TASK DESCRIPTION | Work out how many lines below contain the word "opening", then give that number alone.

GIVEN RECORDS |
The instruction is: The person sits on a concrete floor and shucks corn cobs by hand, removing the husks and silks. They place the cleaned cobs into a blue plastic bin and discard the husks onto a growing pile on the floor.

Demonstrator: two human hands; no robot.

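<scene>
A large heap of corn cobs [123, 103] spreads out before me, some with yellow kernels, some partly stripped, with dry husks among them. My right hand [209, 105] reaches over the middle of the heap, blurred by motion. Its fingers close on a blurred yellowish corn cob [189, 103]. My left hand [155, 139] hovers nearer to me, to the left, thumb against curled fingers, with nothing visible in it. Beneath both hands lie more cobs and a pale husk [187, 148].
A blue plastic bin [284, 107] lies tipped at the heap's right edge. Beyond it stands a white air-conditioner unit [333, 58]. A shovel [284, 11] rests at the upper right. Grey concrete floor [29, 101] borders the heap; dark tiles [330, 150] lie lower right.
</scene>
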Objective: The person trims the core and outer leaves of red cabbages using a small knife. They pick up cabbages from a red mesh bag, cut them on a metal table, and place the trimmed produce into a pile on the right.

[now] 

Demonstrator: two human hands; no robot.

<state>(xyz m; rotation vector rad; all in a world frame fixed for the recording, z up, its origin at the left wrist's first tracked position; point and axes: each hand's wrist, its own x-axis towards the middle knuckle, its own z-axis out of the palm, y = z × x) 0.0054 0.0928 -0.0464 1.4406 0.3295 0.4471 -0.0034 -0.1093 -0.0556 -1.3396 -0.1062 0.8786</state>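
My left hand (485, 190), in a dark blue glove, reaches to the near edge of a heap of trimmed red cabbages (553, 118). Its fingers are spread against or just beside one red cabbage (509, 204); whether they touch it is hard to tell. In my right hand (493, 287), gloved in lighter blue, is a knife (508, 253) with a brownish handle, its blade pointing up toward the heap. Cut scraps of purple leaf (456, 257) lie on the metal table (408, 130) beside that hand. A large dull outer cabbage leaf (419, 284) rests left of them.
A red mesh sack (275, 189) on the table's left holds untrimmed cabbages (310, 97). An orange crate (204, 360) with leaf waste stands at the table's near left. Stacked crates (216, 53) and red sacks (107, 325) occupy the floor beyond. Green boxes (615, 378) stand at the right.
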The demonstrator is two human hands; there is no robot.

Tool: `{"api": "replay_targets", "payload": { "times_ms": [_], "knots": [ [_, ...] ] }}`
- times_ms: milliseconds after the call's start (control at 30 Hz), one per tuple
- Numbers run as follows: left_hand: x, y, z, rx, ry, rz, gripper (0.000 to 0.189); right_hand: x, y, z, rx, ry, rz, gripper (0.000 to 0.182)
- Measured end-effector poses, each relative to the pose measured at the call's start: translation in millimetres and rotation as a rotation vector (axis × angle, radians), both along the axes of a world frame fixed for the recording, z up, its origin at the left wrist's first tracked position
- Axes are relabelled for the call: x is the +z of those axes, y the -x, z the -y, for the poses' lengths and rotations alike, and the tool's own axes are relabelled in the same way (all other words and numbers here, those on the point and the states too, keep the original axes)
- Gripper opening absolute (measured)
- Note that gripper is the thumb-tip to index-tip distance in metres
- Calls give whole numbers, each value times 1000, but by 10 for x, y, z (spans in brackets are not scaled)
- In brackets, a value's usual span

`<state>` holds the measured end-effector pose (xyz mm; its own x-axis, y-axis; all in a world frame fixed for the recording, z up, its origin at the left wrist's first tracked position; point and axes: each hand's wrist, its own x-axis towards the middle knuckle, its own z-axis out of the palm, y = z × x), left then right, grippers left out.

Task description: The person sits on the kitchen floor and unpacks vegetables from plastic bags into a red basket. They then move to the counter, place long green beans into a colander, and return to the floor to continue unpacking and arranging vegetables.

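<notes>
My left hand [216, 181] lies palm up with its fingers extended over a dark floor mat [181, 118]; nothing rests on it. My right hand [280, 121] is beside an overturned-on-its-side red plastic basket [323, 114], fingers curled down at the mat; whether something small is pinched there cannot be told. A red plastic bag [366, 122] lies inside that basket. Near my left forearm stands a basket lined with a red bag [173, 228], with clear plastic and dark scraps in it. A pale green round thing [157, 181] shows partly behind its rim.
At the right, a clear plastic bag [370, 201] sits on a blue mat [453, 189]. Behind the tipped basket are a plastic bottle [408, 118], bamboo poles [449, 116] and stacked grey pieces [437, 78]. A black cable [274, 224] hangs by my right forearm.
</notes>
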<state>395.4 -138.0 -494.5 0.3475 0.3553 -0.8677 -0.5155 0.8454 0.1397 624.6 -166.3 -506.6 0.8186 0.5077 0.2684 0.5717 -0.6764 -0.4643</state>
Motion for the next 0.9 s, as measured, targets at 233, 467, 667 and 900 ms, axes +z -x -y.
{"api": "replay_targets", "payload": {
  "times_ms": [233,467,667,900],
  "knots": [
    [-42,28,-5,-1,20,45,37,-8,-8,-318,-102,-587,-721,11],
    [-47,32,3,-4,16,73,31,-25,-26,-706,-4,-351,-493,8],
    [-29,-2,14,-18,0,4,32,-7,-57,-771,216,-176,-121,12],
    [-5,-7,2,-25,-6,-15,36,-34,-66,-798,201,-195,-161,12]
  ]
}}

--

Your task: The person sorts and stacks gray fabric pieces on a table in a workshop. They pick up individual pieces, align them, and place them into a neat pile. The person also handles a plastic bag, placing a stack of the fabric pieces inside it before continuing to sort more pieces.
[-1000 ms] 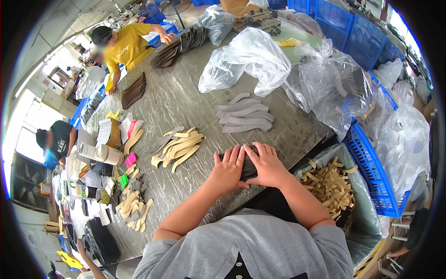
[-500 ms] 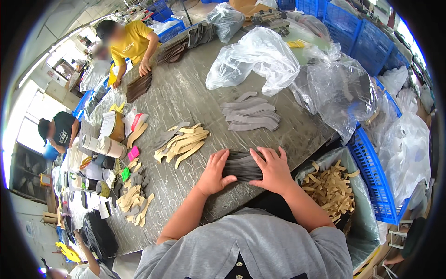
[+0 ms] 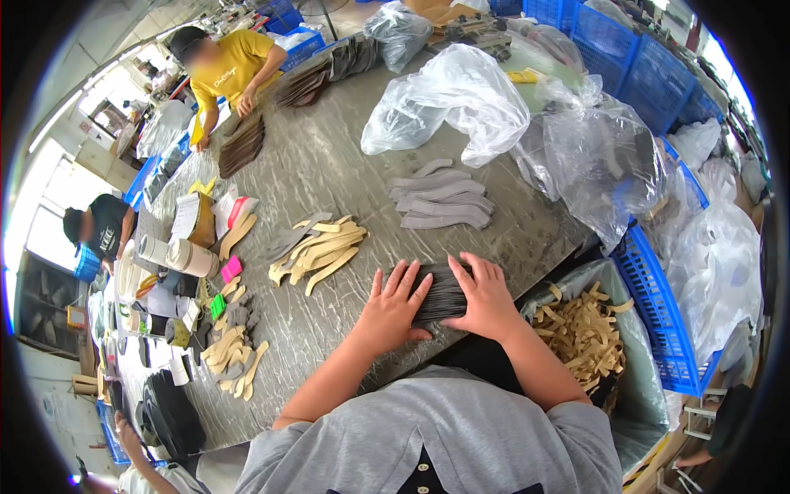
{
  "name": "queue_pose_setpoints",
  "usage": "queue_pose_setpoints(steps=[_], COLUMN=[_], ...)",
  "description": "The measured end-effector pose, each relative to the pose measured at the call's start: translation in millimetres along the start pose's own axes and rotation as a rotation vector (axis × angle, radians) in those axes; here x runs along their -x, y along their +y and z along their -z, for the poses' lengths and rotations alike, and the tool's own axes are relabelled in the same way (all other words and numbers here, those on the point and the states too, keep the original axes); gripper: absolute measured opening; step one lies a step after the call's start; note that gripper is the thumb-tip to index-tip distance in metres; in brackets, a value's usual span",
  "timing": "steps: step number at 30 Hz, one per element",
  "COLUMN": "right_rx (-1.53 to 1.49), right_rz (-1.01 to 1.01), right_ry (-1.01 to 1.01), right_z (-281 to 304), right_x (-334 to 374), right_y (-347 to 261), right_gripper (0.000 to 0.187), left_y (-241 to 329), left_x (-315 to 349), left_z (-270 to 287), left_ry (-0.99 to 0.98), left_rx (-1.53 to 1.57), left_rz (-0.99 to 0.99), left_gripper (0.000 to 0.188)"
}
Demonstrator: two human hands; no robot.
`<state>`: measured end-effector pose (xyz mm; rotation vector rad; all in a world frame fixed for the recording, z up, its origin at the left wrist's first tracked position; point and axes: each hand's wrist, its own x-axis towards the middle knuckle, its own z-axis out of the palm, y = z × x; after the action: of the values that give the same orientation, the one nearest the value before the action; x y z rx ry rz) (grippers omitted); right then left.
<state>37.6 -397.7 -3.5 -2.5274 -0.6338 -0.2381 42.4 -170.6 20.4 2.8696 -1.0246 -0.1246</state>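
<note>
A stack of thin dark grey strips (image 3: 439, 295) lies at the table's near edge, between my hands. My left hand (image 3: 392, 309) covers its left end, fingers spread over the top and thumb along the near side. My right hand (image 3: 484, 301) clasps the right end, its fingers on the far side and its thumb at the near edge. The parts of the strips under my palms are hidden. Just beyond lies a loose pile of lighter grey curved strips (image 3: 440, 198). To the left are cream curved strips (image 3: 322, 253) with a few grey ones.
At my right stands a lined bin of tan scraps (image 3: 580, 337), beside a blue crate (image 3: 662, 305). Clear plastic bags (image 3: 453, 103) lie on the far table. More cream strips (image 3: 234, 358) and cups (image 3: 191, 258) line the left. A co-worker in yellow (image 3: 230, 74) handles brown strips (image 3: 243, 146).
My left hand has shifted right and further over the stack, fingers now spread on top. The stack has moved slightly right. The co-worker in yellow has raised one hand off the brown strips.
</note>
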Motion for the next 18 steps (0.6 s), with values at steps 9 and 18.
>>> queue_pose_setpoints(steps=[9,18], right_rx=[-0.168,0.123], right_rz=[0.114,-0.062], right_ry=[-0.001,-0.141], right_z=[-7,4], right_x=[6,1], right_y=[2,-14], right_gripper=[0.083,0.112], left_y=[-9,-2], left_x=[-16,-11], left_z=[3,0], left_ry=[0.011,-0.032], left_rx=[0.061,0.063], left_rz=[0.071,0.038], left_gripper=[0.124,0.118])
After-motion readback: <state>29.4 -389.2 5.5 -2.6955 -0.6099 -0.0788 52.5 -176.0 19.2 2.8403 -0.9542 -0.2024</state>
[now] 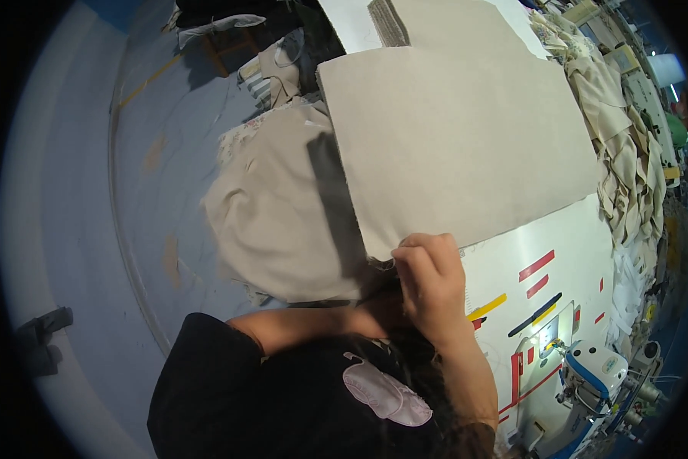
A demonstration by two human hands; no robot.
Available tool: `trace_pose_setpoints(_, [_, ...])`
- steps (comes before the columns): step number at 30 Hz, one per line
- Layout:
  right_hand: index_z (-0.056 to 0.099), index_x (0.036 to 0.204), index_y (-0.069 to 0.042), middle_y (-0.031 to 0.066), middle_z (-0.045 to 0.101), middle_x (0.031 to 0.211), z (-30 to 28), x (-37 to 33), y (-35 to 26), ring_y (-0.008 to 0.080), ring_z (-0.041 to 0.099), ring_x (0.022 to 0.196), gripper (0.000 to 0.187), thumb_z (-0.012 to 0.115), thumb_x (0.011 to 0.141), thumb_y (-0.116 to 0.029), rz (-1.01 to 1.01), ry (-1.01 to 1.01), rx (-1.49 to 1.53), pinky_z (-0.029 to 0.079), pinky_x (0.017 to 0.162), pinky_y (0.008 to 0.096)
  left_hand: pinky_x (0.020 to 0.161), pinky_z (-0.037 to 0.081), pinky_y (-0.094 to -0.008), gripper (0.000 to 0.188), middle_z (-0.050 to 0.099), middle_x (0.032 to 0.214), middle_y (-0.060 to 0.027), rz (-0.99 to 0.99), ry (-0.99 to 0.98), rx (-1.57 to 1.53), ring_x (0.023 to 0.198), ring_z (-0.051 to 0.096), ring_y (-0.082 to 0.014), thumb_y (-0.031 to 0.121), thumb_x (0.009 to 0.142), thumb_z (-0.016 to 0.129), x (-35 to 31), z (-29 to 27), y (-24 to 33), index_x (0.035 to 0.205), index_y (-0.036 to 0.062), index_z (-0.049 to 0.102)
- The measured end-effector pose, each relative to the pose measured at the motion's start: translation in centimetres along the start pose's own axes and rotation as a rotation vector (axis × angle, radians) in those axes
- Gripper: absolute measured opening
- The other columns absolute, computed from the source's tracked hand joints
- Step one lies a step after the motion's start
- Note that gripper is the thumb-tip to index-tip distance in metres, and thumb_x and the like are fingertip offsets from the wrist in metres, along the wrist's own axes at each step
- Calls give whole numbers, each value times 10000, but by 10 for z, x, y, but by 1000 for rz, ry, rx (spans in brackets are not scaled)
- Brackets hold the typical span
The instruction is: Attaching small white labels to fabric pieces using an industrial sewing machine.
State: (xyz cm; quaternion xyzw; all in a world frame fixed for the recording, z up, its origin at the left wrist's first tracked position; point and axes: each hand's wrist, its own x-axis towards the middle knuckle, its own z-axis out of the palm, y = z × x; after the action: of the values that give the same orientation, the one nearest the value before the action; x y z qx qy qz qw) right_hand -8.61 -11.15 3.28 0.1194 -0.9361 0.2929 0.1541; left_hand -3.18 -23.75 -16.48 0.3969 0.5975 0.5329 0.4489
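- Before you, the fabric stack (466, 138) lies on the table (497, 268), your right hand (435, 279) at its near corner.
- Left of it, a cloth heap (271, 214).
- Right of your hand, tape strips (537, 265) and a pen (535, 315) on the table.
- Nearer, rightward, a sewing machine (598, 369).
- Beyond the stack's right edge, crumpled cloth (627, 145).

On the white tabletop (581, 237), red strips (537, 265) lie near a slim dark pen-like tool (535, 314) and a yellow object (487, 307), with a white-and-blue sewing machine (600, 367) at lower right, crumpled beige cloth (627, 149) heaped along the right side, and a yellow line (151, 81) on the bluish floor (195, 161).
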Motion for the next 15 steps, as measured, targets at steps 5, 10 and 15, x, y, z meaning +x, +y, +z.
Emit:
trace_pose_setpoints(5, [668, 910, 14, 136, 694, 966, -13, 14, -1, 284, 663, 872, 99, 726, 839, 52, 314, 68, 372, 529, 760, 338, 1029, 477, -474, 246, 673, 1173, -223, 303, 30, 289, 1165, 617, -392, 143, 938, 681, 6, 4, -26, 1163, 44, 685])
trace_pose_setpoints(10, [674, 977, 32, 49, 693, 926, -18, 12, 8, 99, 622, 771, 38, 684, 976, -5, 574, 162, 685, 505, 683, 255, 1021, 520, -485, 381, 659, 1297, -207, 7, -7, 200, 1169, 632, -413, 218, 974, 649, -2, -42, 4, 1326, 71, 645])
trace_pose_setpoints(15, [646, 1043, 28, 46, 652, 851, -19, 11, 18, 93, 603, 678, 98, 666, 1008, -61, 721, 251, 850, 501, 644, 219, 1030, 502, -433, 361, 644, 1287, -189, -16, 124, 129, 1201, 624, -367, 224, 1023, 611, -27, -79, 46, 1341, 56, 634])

EXERCISE RESPONSE | 3